Toy Spotlight: Play Dough
Play dough is one of the most versatile toys for building speech and language skills with young children. If you already have play dough at home, there are many ways to use it during play with your child. We love it because play dough holds a child’s attention, allows opportunities for building fine motor skills, provides sensory input, and encourages communication development when paired with the right activities. In this post we will break down specific ways to support your child’s speech and language skills with play dough.
Children learn best through play, especially when they are allowed to take the lead. Child-led play provides adults with opportunities to acknowledge the child’s ideas and actions, provide positive feedback, and assist the child in building their resilience when a task gets hard.
Modeling Verbs
Verbs are a critical component of language development, and are often overlooked when young children begin speaking. Using nouns like names of animals or foods is important, but we also have to provide early communicators with ways to talk about actions.
Roll, cut, shape, pull, push, stretch, squish, poke
Adding other toys to your play dough can provide even more opportunities to use action words. Try bringing a car or animal to the table (wood or plastic works best). By adding other objects, we have opportunities to model an even wider variety of vocabulary. The cars can drive over the play dough making a bumpy road, go under a play dough bridge, or get stuck in play dough mud. With animals, the play dough can be their food, a place to sleep, or even clothing.
With Vehicles: drive, stuck, pull, crash, fall, smash,
Let’s drive! Oh no, it’s stuck! Let’s pull it out. Don’t crash!, It’s falling,
With Animals: eat, stomp, jump, run, cover, sleep
Let’s eat! Want some more? Let’s stomp! The puppy is jumping! Can we cover him up? Good night puppy! Time to sleep.
Practicing Expanding Phrases and Sentences
If your child is using single words or short phrases, try modeling just above their current level. For example, if your child usually uses single words, model 2-3 word phrases. If your child mostly uses 2-3 words, use 4-5 word sentences when talking with them. When you are using play dough for child-led play, you can describe what you see your child doing, or expand on what they say by adding 1-2 additional words. If your child says “Jump!” you can expand that and respond with “The puppy is jumping!”
2-3 Word Phrase Ideas
Let’s____. (Let’s go, Let’s jump over. Let’s push it.)
Go ____. (Go under. Go over it. Go this way. Go faster.)
4-5 Word Sentence Ideas:
The ___ is ___. (The puppy is hungry. The car is slow. The play dough is sticky.)

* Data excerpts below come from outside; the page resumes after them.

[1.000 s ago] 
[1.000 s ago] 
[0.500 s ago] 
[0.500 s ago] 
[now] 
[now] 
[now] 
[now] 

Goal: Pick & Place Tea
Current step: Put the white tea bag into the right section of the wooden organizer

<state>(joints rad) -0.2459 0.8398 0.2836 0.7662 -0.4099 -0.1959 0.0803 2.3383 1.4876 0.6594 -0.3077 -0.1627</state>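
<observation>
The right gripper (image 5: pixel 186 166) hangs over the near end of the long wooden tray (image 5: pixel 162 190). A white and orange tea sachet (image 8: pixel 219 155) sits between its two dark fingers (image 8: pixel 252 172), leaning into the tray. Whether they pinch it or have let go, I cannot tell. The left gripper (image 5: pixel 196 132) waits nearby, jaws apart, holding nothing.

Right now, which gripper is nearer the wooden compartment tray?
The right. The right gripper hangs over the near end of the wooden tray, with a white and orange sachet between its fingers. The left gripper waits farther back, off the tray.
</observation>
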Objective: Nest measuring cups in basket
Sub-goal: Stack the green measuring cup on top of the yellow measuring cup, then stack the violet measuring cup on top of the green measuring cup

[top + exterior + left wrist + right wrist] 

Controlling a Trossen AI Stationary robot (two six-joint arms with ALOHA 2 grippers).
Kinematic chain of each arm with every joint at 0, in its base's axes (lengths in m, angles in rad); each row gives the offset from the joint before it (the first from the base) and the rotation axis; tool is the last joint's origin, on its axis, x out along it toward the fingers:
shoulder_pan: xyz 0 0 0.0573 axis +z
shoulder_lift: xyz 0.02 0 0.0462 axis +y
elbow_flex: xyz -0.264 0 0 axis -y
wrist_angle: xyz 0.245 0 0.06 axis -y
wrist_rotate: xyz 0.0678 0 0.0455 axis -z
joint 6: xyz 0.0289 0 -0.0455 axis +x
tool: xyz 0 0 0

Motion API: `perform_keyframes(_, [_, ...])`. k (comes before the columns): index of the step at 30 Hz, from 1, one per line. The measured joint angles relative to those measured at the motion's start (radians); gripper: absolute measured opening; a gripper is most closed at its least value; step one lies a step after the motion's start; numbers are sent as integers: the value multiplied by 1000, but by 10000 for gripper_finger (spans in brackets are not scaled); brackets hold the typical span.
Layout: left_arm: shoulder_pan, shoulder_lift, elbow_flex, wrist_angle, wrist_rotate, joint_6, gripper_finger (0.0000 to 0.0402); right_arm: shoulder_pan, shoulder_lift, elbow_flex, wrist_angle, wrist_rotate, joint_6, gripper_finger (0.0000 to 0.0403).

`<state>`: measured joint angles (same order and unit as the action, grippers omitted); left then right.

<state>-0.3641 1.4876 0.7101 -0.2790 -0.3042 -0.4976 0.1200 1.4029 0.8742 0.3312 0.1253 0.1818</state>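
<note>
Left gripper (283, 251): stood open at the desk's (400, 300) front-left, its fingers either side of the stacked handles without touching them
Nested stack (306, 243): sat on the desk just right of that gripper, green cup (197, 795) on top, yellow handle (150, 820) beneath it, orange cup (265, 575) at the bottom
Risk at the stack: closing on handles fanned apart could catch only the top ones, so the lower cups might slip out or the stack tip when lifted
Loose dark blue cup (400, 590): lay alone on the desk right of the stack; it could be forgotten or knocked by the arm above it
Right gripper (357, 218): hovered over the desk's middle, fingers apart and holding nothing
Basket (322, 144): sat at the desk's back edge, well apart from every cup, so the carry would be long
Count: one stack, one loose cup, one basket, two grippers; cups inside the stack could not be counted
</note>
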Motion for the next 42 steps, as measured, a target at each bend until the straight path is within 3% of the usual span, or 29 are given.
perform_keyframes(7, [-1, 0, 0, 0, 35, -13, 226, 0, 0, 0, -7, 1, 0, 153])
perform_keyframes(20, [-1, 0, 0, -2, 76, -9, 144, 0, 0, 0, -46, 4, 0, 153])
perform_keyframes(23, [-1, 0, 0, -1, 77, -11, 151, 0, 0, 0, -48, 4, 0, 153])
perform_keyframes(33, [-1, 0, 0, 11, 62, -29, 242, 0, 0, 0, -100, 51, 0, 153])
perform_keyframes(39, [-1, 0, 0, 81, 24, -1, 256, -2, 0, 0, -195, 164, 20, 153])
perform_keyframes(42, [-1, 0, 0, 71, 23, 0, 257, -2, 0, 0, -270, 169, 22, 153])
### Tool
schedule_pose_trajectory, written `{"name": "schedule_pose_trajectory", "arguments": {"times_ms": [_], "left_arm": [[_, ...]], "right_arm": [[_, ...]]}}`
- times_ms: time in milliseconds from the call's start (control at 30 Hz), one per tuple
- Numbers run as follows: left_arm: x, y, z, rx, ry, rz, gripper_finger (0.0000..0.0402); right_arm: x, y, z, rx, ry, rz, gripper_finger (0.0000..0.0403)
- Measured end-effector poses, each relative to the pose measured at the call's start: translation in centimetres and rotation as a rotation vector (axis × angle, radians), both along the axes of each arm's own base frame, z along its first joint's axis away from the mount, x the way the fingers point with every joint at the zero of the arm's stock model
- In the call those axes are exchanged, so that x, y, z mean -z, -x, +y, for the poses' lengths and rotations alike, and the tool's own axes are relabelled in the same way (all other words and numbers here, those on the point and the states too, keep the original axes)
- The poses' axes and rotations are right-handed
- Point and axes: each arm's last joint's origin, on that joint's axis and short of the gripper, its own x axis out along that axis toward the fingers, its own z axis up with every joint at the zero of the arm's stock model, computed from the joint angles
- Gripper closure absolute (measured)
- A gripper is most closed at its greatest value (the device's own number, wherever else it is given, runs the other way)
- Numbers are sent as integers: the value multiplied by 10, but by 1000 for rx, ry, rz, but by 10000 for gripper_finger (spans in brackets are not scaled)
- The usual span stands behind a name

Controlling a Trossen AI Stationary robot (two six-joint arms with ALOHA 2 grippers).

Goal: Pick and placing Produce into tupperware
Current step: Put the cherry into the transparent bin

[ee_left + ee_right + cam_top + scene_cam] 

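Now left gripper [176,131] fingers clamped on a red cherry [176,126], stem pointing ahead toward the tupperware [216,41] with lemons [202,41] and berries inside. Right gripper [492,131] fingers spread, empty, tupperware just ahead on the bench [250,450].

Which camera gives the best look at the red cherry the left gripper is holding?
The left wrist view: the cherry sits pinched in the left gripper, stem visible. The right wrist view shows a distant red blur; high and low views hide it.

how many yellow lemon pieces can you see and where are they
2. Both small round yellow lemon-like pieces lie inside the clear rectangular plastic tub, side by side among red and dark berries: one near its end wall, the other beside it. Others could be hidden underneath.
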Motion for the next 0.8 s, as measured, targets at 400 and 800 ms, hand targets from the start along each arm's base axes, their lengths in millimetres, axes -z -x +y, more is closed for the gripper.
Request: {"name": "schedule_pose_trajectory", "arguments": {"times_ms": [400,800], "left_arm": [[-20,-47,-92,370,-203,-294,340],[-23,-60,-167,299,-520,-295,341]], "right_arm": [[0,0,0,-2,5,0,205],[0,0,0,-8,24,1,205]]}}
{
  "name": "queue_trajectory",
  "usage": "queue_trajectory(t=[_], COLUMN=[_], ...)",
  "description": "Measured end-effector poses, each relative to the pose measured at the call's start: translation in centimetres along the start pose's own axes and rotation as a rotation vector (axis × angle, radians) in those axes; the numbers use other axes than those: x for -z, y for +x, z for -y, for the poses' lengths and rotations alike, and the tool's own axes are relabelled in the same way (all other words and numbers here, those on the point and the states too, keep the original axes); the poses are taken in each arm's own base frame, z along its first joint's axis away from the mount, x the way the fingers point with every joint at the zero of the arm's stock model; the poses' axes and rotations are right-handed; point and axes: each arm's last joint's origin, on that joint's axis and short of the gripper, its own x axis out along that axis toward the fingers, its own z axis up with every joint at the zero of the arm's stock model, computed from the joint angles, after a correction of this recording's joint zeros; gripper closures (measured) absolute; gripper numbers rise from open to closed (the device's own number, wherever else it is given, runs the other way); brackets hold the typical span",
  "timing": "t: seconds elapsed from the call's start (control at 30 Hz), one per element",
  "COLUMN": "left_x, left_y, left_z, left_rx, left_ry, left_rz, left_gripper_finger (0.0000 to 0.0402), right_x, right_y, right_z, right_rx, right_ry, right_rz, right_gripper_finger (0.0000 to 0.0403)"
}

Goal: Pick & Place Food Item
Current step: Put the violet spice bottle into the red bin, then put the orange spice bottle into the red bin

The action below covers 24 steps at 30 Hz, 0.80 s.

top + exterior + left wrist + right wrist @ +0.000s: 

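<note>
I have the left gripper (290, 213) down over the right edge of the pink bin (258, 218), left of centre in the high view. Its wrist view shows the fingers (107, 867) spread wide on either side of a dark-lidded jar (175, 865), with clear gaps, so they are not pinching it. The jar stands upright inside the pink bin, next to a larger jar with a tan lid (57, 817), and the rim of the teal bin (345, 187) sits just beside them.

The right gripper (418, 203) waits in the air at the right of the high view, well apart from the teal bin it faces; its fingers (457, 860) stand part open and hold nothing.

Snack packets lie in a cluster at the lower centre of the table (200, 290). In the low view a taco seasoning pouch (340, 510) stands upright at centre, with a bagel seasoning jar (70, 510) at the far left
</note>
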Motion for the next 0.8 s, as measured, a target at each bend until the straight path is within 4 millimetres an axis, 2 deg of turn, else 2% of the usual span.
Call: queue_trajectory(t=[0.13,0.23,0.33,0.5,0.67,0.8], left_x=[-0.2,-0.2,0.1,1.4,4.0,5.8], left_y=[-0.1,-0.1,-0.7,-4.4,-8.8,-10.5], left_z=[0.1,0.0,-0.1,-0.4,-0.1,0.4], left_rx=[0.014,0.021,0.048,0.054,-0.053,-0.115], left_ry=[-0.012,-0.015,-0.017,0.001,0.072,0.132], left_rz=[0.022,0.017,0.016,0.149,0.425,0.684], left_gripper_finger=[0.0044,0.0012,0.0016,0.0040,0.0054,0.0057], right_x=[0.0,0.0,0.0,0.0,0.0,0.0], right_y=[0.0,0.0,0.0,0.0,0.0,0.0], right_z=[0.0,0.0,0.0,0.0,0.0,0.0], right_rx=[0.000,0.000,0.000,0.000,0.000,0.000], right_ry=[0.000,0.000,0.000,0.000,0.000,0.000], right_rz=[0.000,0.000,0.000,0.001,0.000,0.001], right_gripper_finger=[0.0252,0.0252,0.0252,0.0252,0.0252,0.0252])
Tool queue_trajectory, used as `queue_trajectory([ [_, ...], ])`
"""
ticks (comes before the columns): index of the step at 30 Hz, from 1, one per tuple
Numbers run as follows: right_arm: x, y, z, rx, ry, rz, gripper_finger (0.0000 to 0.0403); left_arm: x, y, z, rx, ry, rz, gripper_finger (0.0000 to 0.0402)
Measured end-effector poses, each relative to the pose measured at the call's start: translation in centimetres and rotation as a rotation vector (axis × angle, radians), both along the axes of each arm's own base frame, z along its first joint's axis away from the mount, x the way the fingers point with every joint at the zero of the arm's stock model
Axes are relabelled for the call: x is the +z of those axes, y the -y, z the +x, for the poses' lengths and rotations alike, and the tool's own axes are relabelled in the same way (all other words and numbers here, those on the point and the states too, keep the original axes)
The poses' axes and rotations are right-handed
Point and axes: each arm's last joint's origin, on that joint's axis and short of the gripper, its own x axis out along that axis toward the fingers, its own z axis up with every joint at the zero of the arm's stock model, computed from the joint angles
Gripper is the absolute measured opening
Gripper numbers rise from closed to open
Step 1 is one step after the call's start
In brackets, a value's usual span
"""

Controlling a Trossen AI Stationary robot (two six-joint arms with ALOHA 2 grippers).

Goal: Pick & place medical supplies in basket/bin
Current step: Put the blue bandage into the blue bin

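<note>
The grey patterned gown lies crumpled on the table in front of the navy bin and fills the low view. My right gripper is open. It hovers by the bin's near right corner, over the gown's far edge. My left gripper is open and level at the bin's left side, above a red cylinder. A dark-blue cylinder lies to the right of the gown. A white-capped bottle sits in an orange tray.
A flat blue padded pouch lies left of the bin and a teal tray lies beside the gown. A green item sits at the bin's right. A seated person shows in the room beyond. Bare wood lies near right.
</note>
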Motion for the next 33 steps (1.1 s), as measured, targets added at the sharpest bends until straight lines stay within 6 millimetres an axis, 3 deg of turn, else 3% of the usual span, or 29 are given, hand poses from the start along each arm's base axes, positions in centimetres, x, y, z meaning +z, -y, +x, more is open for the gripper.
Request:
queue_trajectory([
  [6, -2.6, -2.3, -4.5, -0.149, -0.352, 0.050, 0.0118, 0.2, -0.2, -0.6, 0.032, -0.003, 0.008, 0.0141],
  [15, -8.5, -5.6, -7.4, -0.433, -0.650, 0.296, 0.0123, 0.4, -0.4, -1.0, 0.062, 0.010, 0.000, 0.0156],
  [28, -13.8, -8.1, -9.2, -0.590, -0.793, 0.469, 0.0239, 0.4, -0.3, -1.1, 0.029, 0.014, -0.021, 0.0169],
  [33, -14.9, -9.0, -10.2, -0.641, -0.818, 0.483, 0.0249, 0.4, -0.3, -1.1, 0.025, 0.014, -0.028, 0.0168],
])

Like/Don’t Like (The puppy likes to eat! I like to roll it. You like driving on play dough.)
Building Describing Skills
We can use play dough to practice using adjectives. Describing actions and objects is an important expressive language skill, which we expect children to use more independently as they reach preschool and kindergarten age. Adjectives help children be more specific when sharing their ideas. Try modeling adjectives like these during play with play dough.
Talk about the size or shape of the play dough
Big, small, tiny, long, short, round, etc.
Describe how it looks and feels
Purple, bumpy, soft, smooth, flat, cold, warm, etc.
Compare and contrast
Mine is small, but yours is big.
Your snake is longer than mine!
Your cupcake is pink, and mine is blue.
Taking Turns
Turn-taking is an important skill for children to develop in order to play cooperatively with siblings or peers. By ages 4-5, we expect children to have a basic understanding of how to share and take turns with others, even if it may not always be easy for them. When playing with your child, you can create opportunities to take turns that feel fun and natural, and still allow your child to take the lead.
Hide and Seek: Cover a small object or toy with play dough. Ask your child if they can find what you hid. When they remove the play dough covering the object, practice describing its color, size, and texture. Next, it’s your child’s turn to hide an object of their choosing. Take turns hiding and uncovering.
Play Dough Roads: Try making a road or path for your child’s vehicle of choice. Take turns adding to the road with play dough, like you may build with a train track. Talk about how your additions to the road look and feel. Are they straight or curved? Bumpy or smooth? Is the vehicle going to get stuck?
Play Dough Restaurant: Take turns being a chef and customer. Ask your child what they would like you to make with your play dough (cake, pizza cookie, sandwich, etc). Get specific about their order- What toppings would they like? What shape? What size? When your food is done, ask them for a review. Then switch roles, and guide your child through preparing your order with their play dough.